Сегодня утром позвонил Лео, и, услышав его голос, я испугалась. Вдруг что–то случилось с Тони, но он лишь пригласил меня пообедать.
— Не говори пока Антонии, — попросил он, после того как мы договорились о встрече в небольшом ресторанчике, неподалеку от факультета. Ничего подобного раньше не случалось, интересно, что ему понадобилось? Хочет рассказать про Антонию что–то такое, чего я знать не желаю? Помню, как раньше родители ее подруг жаловались мне, что моя дочь обижает их дочерей. Со мной и с Франко она была прелестным ребенком: ласковая, послушная, веселая. С другими детьми становилась раздражительной. Однако, вопреки моим опасениям, выросла независимой и уравновешенной. Кажется, она счастлива с Лео, хоть я и не одобряю ее выбор. Я никогда не позволяла себе критических замечаний в его адрес, просто не могу понять, нравится ли он мне.
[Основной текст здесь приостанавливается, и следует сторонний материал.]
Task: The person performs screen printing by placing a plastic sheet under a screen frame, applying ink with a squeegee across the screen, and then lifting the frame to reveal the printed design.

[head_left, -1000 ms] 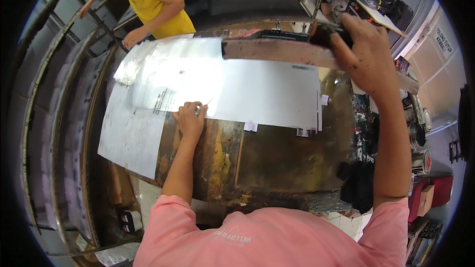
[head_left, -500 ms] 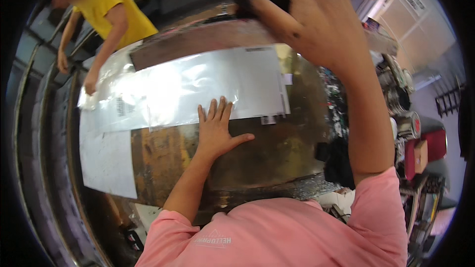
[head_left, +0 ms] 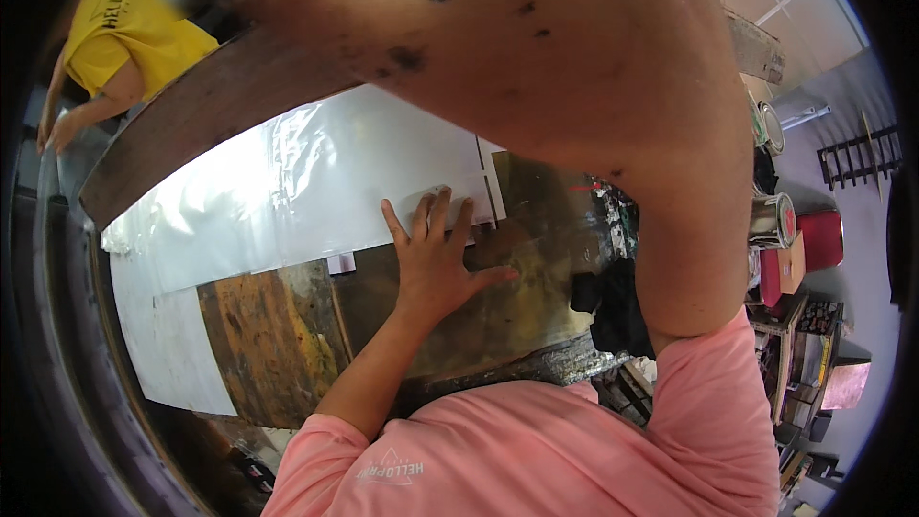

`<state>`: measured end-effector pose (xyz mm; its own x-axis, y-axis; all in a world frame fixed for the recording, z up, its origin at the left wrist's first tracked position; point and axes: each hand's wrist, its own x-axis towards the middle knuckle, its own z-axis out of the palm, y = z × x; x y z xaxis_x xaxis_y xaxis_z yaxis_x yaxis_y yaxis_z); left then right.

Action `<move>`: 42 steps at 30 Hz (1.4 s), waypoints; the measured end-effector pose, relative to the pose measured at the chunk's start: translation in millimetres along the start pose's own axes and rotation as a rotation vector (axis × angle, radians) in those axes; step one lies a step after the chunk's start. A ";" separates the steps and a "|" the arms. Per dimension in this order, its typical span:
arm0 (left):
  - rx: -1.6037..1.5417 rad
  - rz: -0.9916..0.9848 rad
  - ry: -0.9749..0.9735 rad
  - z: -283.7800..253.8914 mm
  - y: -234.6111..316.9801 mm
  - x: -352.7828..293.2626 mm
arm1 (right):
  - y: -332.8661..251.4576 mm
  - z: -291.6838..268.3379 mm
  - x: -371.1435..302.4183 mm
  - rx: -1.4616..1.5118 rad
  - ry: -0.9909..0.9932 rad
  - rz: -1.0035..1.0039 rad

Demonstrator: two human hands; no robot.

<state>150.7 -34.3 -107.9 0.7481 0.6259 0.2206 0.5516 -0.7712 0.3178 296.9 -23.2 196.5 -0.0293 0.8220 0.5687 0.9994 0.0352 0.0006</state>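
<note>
My left hand [head_left: 436, 263] lies flat with spread fingers on the near edge of a shiny plastic sheet [head_left: 373, 148], pinning nothing between them. The sheet rests on a stained table [head_left: 278, 325], over a white board [head_left: 172, 354] at the left. Very close and large, my right hand [head_left: 469, 38] is at a long brown wooden frame [head_left: 201, 120] raised over the far side of the sheet. Its thumb lies against the bar, blurred; the other fingers are hidden or cut off at the top. Dark stains mark its skin.
A person in a yellow shirt [head_left: 110, 29] stands at the far left, hands near a metal rack [head_left: 57, 306]. A black cloth [head_left: 622, 311] lies at the table's right edge. Paint tins [head_left: 772, 220], a red item [head_left: 818, 237] and shelves [head_left: 780, 354] stand at the right.
My right hand and the wooden frame have come up, closer to view and leftward. My left hand stays spread on the sheet's near edge. The person in yellow has turned toward the rack, away from the sheet.
</note>
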 end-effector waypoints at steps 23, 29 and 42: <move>-0.090 -0.468 0.297 -68.6 -88.7 -137.2 | -5.2 146.5 -183.7 0.055 -0.483 -0.071; -0.008 -0.461 0.217 -56.8 -95.7 -139.8 | -22.9 166.1 -193.3 -0.008 -0.516 -0.045; -0.243 -0.523 0.300 -61.9 -92.7 -147.4 | 110.5 327.9 -12.0 -0.121 -0.231 -0.046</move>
<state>-33.5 -48.0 -112.8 0.2489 0.9439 0.2170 0.6897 -0.3300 0.6445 401.3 157.1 -80.0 -0.0647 0.9297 0.3625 0.9915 0.0189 0.1285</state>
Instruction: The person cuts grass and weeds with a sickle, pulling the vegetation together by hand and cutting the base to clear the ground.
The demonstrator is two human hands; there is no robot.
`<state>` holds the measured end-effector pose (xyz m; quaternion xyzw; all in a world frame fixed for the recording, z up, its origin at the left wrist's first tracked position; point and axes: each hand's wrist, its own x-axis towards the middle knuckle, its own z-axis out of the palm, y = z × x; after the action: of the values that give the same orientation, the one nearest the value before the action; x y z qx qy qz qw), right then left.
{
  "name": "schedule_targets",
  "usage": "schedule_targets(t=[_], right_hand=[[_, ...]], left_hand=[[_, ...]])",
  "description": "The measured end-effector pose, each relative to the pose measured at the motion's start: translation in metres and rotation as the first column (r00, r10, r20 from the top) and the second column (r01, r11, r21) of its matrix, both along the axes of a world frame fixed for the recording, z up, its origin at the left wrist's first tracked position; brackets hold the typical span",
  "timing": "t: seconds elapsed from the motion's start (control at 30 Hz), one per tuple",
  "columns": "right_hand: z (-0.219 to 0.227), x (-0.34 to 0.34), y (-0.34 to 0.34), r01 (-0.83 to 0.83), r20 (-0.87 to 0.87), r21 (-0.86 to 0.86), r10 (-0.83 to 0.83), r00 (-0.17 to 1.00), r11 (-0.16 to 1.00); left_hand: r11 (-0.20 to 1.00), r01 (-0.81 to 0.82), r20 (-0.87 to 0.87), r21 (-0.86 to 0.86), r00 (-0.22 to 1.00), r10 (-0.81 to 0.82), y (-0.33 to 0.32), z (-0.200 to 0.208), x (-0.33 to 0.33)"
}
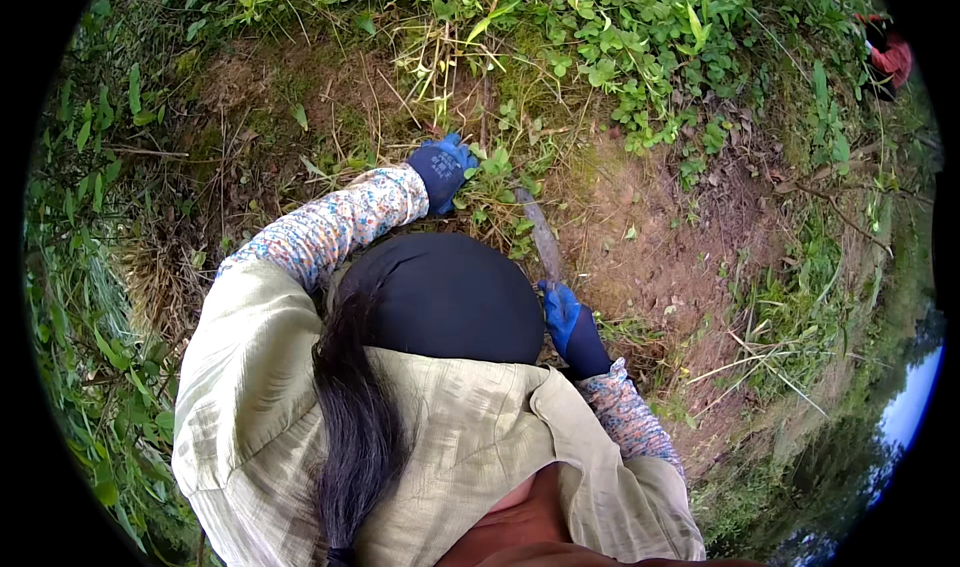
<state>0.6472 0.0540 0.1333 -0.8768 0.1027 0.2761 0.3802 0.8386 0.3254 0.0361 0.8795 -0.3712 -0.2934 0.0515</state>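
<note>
My left hand (440,174), in a blue glove below a flowered sleeve, is closed around the stems of green weeds (492,189) growing low on the soil. Its fingertips are partly lost among the leaves. To the right and nearer me, my right hand (566,319), gloved in blue too, grips a sickle (541,235). The sickle's grey, dirt-smeared blade is slightly curved and points up and away from my hand, its tip beside the weeds. Its handle is hidden inside my fist.
Reddish bare soil (640,217) lies right of the blade. Leafy plants (630,67) grow thickly on the far side. Dry stalks (760,362) and a thin branch (840,212) lie to the right. Another person in red (892,62) shows at the far right edge.
</note>
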Motion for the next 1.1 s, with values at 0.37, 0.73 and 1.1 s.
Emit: schedule_targets(t=[0.37, 0.73, 1.1], right_hand=[[-0.021, 0.178, -0.026, 0.171, 0.620, -0.301, 0.056, 0.783, 0.938], [-0.073, 0.090, -0.011, 0.183, 0.278, -0.096, -0.151, 0.949, 0.978], [0.028, 0.012, -0.033, 0.134, -0.049, -0.061, -0.137, 0.989, 0.989]], left_hand=[[0.920, -0.151, 0.354, -0.363, 0.890, 0.286, -0.049, 0.046, 0.070], [0.940, -0.265, 0.038, -0.216, 0.959, 0.280, -0.054, 0.007, 0.150], [0.934, -0.273, -0.134, -0.231, 0.960, 0.247, 0.007, -0.013, -0.065]])
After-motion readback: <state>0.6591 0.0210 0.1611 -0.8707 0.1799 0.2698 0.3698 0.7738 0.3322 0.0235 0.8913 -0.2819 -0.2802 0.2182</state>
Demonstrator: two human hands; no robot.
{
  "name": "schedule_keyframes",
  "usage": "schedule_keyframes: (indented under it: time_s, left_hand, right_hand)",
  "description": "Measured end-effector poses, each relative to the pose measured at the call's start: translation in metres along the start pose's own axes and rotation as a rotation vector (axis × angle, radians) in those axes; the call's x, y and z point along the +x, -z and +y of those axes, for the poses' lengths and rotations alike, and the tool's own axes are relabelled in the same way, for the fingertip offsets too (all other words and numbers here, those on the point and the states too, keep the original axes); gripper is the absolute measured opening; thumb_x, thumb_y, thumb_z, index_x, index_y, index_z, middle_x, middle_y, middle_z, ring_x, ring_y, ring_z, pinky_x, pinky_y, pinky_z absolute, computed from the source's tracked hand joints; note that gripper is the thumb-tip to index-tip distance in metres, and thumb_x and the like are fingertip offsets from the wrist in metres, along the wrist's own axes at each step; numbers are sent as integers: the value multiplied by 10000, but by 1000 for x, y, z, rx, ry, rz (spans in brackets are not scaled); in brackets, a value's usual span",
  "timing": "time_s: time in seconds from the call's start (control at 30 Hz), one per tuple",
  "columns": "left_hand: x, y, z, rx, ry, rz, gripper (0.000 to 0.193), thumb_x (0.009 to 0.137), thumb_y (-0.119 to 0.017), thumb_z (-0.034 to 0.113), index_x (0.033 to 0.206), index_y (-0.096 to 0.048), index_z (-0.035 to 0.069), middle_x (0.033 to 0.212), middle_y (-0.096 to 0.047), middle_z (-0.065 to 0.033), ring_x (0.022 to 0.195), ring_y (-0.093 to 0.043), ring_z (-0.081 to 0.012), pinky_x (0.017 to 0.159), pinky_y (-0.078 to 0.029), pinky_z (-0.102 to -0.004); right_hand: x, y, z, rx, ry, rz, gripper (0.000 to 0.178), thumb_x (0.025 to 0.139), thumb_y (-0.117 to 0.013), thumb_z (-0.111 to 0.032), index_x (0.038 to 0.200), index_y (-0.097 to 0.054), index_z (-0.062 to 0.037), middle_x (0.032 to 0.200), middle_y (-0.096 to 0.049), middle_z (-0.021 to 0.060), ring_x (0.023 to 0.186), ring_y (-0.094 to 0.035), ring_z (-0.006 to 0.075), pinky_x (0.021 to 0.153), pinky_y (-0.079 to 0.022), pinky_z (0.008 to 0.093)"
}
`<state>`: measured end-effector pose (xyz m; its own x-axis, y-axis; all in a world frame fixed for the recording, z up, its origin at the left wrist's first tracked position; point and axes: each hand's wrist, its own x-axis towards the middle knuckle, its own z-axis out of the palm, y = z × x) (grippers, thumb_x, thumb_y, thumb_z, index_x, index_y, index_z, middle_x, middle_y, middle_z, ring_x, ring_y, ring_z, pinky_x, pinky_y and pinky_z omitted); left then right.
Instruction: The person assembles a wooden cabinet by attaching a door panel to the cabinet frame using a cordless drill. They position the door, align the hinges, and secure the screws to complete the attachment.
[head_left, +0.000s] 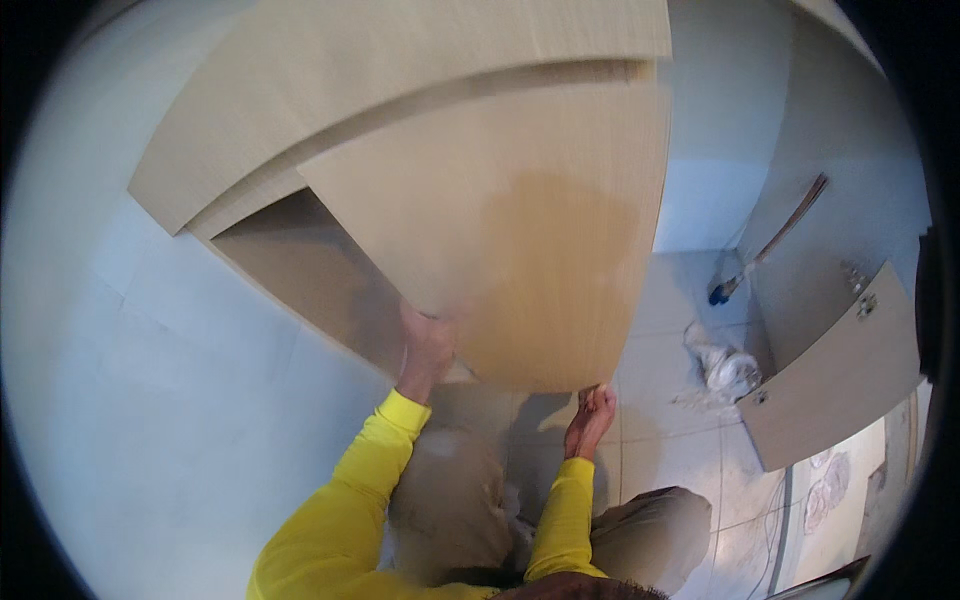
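A light wood-grain cabinet door [560, 200] stands tilted across the front of a wooden cabinet [420, 80]. At its lower left edge, my left hand [428, 345] is closed round the panel, its fingers partly hidden and a little blurred. My right hand [592, 415] pinches the bottom edge near the right corner, fingers bent. Between the door's left edge and the cabinet side, the dark cabinet interior [310, 255] shows as a wedge-shaped gap.
A pale wall [150, 380] runs along the left. Over the tiled floor [670, 400] at right lies a crumpled clear plastic bag [735, 372]. A second panel with metal hinges [840, 375] stands beyond it. A brown stick-like thing with a blue end [795, 215] leans in the corner.
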<state>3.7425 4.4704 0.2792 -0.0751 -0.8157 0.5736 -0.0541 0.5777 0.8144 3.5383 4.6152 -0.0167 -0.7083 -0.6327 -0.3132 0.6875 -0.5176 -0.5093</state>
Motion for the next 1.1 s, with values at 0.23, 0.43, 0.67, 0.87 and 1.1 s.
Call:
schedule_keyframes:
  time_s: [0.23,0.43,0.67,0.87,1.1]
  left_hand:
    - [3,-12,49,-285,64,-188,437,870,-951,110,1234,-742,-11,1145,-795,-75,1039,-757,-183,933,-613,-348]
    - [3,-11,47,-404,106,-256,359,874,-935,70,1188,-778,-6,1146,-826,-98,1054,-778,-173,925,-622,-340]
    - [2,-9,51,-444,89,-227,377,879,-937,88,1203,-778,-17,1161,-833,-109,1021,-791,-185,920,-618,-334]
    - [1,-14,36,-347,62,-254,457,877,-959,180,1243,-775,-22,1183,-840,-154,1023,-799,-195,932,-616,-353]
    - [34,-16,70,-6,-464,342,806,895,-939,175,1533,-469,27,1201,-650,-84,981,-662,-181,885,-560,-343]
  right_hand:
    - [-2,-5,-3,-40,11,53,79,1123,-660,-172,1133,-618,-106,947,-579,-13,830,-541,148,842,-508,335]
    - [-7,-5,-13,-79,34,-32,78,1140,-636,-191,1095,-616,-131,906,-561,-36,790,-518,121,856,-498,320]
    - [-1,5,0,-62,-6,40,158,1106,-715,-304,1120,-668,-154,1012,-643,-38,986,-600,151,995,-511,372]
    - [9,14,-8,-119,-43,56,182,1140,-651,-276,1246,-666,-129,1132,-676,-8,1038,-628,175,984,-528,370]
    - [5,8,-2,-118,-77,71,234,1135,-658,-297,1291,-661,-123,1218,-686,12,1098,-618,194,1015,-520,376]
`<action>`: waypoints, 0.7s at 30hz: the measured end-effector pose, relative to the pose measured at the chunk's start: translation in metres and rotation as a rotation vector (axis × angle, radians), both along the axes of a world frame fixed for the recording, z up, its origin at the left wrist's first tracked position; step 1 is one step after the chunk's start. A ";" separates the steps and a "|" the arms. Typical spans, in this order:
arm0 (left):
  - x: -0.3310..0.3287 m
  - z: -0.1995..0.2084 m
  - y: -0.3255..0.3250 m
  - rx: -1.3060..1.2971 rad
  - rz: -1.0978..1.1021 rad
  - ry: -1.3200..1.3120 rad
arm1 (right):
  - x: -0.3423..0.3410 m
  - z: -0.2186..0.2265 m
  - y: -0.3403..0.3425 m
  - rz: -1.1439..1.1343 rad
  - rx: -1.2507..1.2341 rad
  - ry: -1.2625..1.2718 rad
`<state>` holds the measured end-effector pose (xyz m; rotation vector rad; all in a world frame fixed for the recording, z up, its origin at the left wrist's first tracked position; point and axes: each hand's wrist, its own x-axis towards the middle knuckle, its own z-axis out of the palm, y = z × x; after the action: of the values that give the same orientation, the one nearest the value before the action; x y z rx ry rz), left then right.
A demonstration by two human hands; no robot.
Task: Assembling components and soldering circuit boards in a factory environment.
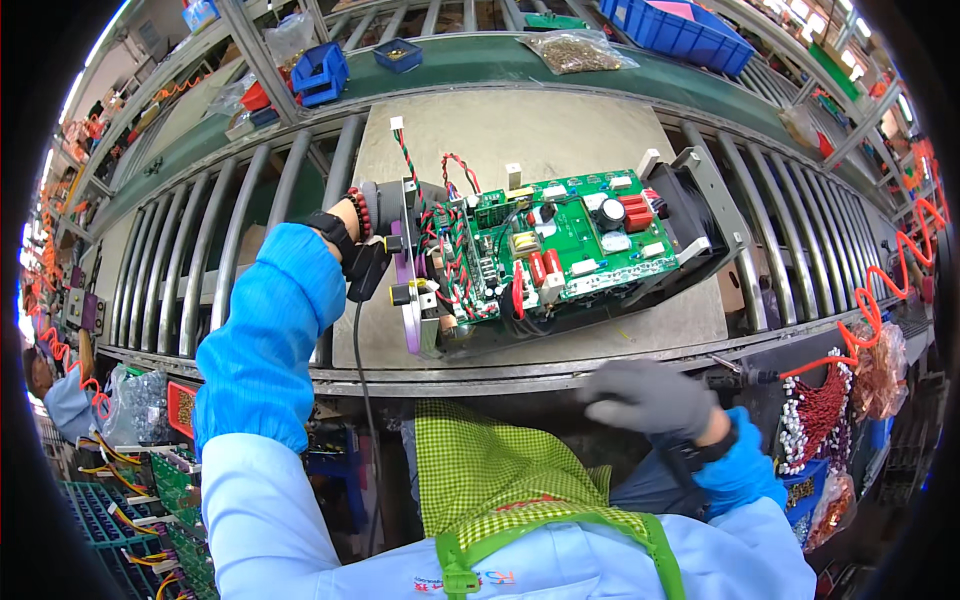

Интересно, знает ли он о Майо? Думаю, Антония ему все рассказала, я это учитывала, но все равно не смолчала. Ада не должна расти под покровом тайны исчезновения Майо.
Получить свидетельство о предполагаемой смерти Майо можно было еще десять лет назад, но я не решилась. Остался дом в поместье у дамбы на По и дом в Ферраре, Антония про это не знает. Продавать их без заключения о смерти брата я не хотела. Ограничилась тем, что вынесла все вещи и больше там не была. С тех пор минуло тридцать лет, пришло время все уладить.
Не хочу ни посещений кладбища, ни новых встреч, я бы взглянула еще раз на мост, откуда, как считает Д’Авалос, бросился Майо. Но как туда добраться? На мой вопрос, сколько стоит такси до Понтелагоскуро и обратно, портье ответил: «Максимум пятьдесят евро. Если хотите, можно доехать автобусом, он отправляется с площади Травальо».
В другое время я предпочла бы автобус, но сейчас, с животом, выбираю такси. Только завтра утром, не хочу оказаться в густом тумане, как вчера.
Понтелагоскуро… Какое странное название! Я не видела там озера, только реку. Сажусь за столик в баре, где мы встречались с Д’Авалосом, и включаю свой iPad. Никаких озер, ни темных, ни светлых. Понтелагоскуро — так назывался поселок, уничтоженный во время Второй мировой войны, поэтому его еще называют «город, которого нет». Город, которого нет… озеро, которого нет… мальчик, которого нет… Майо выбрал отличное местечко, чтобы исчезнуть, если предположения Д’Авалоса верны.
Допустим, Майо мог быть в той машине вместе с Сандро и Ренато. Надо бы позвонить маме. Интересно, помнит ли она тетю Микелы и как отнесется к известию о возможном романе ее мамы, моей бабушки? Может, она знала об этом? А может, тетя, у которой Альцгеймер, перепутала ее с кем–то другим или пересказала Микеле пустые сплетни.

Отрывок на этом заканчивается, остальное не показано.